11.2 Primal Support-Vector Machine (SVM)¶

Machine-Learning (ML) has become a common widespread tool in many applications that affect our everyday life. In many cases, at the very core of these techniques there is an optimization problem. This case study focuses on the Support-Vector Machines (SVM).

The basic SVM model can be stated as:

We are given a set of $m$ points in $R^{n}$ , partitioned into two groups. Find, if any, the separating hyperplane of the two subsets with the largest margin, i.e. as far as possible from the points.

Mathematical Model

Let $x_{1}, \dots, x_{m} \in R^{n}$ be the given training set and let $y_{i} \in {- 1, + 1}$ be the labels indicating the group membership of the $i$ -th training example. Then we want to determine an affine hyperplane $w^{T} x = b$ that separates the group in the strong sense that

(11.13)¶

y_{i} (w^{T} x_{i} - b) \geq 1

for all $i$ , the property referred to as large margin classification: the strip ${x \in R^{n} : - 1 < w^{T} x - b < 1}$ does not contain any training example. The width of this strip is $2 ‖ w ‖^{- 1}$ , and maximizing that quantity is equivalent to minimizing $‖ w ‖$ . We get that the large margin classification is the solution of the following optimization problem:

\begin{array}{r} \begin{array}{lll} {minimize}_{b, w} & \frac{1}{2} ‖ w ‖^{2} \\ subject to & y_{i} (w^{T} x_{i} - b) \geq 1 & i = 1, \dots, m . \end{array} \end{array}

If a solution exists, $w, b$ define the separating hyperplane and the sign of $w^{T} x - b$ can be used to decide the class in which a point $x$ falls.

To allow more flexibility the soft-margin SVM classifier is often used instead. It admits a violation of the large margin requirement (11.13) by a non-negative slack variable which is then penalized in the objective function.

\begin{array}{r} \begin{array}{lll} {minimize}_{b, w} & \frac{1}{2} ‖ w ‖^{2} + C \sum_{i = 1}^{m} ξ_{i} \\ subject to & y_{i} (w^{T} x_{i} - b) \geq 1 - ξ_{i} & i = 1, \dots, m, \\ ξ_{i} \geq 0 & i = 1, \dots, m . \end{array} \end{array}

In matrix form we have

\begin{array}{r} \begin{array}{lll} {minimize}_{b, w, ξ} & \frac{1}{2} ‖ w ‖^{2} + C e^{T} ξ \\ subject to & y ⋆ (X w - b e) + ξ \geq e, \\ ξ \geq 0. \end{array} \end{array}

where $⋆$ denotes the component-wise product, and $e$ a vector with all components equal to one. The constant $C \geq 0$ acts both as scaling factor and as weight. Varying $C$ yields different trade-offs between accuracy and robustness.

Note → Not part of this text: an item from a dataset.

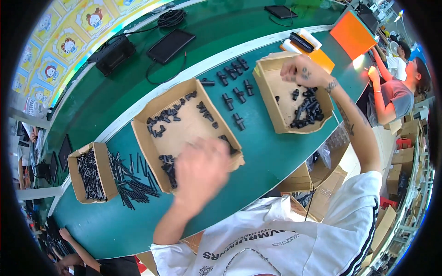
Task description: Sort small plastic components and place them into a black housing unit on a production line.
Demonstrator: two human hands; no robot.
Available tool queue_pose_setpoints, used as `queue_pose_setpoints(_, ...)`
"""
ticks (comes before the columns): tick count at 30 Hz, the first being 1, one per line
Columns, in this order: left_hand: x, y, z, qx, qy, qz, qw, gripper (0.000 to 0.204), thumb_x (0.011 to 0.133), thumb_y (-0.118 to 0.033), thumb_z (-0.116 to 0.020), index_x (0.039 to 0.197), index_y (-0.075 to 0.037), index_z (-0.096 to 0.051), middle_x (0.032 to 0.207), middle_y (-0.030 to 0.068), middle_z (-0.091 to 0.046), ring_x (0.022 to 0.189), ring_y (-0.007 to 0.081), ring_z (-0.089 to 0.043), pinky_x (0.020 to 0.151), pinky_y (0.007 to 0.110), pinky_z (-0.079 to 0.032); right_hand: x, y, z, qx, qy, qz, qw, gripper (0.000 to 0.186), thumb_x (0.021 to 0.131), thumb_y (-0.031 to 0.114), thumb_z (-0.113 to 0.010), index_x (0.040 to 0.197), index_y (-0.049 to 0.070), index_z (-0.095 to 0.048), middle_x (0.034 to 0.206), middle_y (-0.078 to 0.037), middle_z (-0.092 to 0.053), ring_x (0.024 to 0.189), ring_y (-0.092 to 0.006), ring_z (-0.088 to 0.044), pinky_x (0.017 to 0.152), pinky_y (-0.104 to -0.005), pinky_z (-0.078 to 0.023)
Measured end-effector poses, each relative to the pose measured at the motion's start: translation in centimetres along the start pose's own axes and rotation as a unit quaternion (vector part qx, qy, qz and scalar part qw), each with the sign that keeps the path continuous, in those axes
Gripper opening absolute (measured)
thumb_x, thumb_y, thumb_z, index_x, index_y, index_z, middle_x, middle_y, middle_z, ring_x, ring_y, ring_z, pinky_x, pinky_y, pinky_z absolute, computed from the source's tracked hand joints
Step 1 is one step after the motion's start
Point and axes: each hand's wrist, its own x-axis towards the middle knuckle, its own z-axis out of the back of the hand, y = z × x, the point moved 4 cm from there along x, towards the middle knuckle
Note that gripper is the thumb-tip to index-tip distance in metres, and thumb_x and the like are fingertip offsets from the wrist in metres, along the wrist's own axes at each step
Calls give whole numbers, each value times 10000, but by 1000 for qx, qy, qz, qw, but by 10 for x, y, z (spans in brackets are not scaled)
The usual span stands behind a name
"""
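My left hand point(202, 168), smeared by motion, is over the near part of the middle cardboard box point(184, 129); its fingers cannot be made out. Small black fittings point(165, 115) lie in clusters along that box's sides. Over the far part of the right cardboard box point(267, 99) is my right hand point(304, 72), with its fingers curled closed; whatever they may hold is hidden. A heap of black tube-shaped fittings point(308, 110) fills the near part of this box. Between both boxes, several black cross-shaped fittings point(238, 121) lie spaced apart on the green table point(258, 156).
At the left, a small cardboard box point(106, 170) holds thin black rods, with more loose rods point(133, 188) beside it. A black tablet-like panel point(171, 45) and an orange board point(353, 34) are farther back. Other people point(396, 92) sit at the right.
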Motion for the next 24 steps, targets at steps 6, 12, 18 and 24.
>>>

Implementing the matrix formulation of the soft-margin SVM in Fusion is very easy. We only need to cast the problem in conic form, which in this case involves converting the quadratic term of the objective function into a conic constraint:

(11.14)¶

\begin{array}{r} \begin{array}{ll} {minimize}_{b, w, ξ, t} & t + C e^{T} ξ \\ subject to & ξ + y ⋆ (X w - b e) \geq e, \\ (1, t, w) \in Q_{r}^{n + 2}, \\ ξ \geq 0. \end{array} \end{array}

where $Q_{r}^{n + 2}$ denotes a rotated cone of dimension $n + 2$ .

Fusion implementation

We now demonstrate how implement model (11.14). Let us assume that the training examples are stored in the rows of a matrix X, the labels in a vector y and that we have a set of weights C for which we want to train the model. The implementation in Fusion of our conic model starts declaring the model class:

    with Model() as M:

Then we proceed defining the variables :

        w =  M.variable('w' , n, Domain.unbounded())
        t =  M.variable('t' , 1, Domain.unbounded())
        b =  M.variable('b' , 1, Domain.unbounded())
        xi = M.variable('xi', m, Domain.greaterThan(0.))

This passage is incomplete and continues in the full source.